__Required work__.
When you have gone through the records below, state only how many lines include the word "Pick".

++++

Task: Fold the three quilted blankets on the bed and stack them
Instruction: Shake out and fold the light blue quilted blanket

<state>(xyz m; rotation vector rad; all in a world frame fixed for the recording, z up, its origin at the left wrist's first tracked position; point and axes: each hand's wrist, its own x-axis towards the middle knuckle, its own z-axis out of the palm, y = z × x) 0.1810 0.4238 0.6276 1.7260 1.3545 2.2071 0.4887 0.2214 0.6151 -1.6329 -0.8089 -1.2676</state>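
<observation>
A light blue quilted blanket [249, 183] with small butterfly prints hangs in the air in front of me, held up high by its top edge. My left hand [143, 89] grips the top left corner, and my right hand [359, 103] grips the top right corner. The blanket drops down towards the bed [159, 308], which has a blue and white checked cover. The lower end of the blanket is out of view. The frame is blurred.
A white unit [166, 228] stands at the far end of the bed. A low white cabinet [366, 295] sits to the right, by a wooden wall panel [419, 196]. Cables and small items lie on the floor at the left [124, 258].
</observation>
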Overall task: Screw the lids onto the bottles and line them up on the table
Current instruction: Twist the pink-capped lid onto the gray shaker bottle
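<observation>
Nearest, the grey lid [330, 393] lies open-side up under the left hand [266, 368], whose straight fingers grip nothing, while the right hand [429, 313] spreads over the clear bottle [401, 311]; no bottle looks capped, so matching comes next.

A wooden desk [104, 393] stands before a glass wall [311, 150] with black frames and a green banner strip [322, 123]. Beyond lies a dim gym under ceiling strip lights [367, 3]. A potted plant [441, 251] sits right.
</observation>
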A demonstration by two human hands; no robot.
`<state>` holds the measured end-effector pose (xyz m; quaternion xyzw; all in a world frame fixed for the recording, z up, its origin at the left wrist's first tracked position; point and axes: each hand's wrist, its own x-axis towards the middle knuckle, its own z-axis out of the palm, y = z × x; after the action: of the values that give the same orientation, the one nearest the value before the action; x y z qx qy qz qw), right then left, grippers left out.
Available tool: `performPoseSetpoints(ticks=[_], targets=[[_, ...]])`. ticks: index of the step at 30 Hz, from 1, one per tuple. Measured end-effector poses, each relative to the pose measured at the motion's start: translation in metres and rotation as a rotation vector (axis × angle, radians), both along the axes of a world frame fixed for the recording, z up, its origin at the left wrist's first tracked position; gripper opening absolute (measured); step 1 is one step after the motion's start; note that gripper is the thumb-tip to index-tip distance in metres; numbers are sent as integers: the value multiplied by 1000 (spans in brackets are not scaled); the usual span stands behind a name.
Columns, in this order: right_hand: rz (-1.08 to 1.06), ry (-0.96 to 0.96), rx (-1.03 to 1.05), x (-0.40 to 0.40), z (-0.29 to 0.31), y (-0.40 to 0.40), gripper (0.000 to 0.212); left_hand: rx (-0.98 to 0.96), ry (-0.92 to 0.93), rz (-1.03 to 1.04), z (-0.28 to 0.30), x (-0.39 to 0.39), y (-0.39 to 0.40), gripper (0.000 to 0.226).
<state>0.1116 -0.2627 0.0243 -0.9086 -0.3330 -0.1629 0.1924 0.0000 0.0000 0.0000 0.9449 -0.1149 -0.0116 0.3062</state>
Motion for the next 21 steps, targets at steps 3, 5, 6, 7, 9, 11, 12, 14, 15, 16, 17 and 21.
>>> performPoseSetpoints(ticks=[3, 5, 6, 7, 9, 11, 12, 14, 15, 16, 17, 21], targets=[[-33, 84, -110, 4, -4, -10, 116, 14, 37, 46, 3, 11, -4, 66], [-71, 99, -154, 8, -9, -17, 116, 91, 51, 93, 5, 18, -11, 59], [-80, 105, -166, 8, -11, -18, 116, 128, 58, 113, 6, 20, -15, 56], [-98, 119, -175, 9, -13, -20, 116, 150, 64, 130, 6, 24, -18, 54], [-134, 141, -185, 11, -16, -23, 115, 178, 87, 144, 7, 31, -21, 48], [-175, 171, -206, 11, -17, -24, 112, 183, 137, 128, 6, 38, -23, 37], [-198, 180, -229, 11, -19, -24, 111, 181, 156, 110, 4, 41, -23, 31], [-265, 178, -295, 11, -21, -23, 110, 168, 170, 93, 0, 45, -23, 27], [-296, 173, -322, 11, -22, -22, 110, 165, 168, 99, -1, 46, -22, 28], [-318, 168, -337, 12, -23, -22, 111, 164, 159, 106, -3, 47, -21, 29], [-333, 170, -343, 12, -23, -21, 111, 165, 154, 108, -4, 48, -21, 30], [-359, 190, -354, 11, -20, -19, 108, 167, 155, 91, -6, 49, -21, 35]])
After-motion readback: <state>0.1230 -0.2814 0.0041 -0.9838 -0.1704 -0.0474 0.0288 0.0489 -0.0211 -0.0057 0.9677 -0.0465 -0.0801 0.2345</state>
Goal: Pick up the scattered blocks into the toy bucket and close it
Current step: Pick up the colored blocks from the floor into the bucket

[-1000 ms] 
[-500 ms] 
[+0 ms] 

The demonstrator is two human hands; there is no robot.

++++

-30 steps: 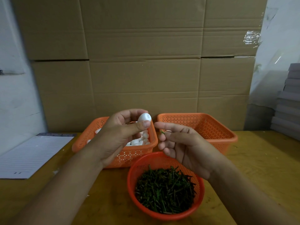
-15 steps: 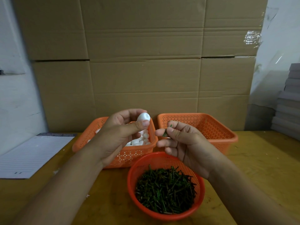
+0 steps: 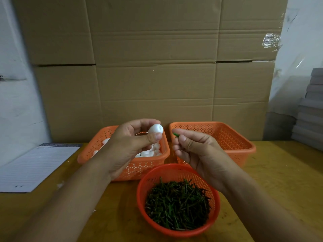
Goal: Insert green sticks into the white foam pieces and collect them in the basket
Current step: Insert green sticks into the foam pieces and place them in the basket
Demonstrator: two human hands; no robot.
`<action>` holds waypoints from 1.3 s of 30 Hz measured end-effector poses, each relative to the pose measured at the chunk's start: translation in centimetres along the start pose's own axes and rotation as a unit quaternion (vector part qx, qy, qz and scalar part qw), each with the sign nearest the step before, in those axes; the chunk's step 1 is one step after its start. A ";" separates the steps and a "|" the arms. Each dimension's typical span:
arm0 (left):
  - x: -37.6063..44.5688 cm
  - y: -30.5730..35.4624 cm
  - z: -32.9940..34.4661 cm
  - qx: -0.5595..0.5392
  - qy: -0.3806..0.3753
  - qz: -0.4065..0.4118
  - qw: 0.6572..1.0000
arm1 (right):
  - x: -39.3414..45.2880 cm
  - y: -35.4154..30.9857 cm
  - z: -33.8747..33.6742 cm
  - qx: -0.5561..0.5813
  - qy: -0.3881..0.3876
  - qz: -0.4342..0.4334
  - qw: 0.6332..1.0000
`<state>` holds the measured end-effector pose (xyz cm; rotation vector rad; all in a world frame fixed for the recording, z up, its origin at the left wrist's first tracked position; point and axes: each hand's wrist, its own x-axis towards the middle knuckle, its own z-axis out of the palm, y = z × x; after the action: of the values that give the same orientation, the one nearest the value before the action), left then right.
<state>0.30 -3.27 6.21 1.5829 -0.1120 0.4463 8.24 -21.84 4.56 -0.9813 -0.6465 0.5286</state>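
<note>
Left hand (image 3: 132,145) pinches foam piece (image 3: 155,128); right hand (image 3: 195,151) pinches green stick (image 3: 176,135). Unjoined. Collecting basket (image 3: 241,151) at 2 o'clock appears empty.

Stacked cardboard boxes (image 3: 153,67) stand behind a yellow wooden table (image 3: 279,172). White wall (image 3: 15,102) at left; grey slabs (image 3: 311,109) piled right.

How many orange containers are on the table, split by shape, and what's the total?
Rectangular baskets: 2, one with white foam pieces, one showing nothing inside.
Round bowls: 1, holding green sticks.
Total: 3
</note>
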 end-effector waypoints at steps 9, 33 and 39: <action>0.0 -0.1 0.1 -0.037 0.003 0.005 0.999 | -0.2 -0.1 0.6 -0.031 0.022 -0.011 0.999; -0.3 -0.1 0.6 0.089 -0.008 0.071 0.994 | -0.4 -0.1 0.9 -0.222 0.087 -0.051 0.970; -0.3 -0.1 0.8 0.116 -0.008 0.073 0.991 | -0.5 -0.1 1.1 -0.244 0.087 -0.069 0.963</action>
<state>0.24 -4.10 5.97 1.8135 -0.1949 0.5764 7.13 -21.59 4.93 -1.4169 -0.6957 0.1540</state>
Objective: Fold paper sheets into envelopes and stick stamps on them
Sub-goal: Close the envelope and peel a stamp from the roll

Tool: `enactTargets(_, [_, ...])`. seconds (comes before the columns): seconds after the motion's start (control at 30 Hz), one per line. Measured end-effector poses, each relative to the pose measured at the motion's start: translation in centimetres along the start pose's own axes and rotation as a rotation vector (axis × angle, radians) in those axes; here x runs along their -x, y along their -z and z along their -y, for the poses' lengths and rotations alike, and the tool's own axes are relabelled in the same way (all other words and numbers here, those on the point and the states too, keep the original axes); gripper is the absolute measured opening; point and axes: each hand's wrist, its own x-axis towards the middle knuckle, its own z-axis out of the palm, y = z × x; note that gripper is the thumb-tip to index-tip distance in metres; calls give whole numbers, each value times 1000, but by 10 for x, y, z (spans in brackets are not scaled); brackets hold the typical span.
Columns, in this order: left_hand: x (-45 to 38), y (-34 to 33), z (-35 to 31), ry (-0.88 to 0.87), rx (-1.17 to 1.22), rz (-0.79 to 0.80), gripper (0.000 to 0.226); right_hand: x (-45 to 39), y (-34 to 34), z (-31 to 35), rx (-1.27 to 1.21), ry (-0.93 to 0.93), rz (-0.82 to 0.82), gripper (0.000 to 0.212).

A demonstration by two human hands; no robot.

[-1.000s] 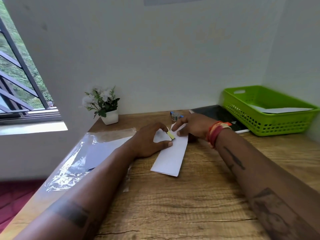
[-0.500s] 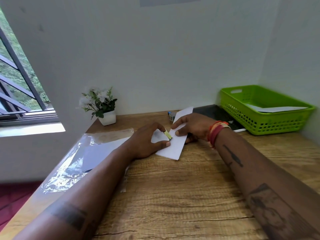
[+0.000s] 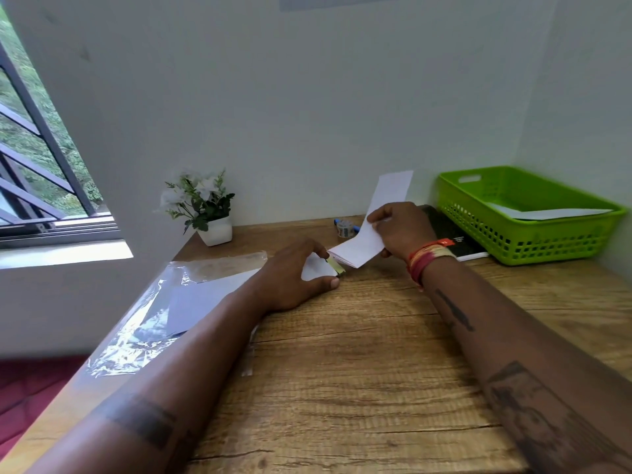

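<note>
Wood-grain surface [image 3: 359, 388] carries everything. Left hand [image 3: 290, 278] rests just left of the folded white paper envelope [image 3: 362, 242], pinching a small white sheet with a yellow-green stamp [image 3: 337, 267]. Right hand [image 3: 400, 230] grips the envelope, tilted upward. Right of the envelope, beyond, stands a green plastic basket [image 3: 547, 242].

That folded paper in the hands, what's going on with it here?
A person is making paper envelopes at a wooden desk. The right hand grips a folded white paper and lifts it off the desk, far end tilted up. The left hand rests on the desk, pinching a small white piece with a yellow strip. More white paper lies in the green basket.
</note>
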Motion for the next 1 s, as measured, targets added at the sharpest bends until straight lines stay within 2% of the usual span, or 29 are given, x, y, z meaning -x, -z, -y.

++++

__Task response__.
2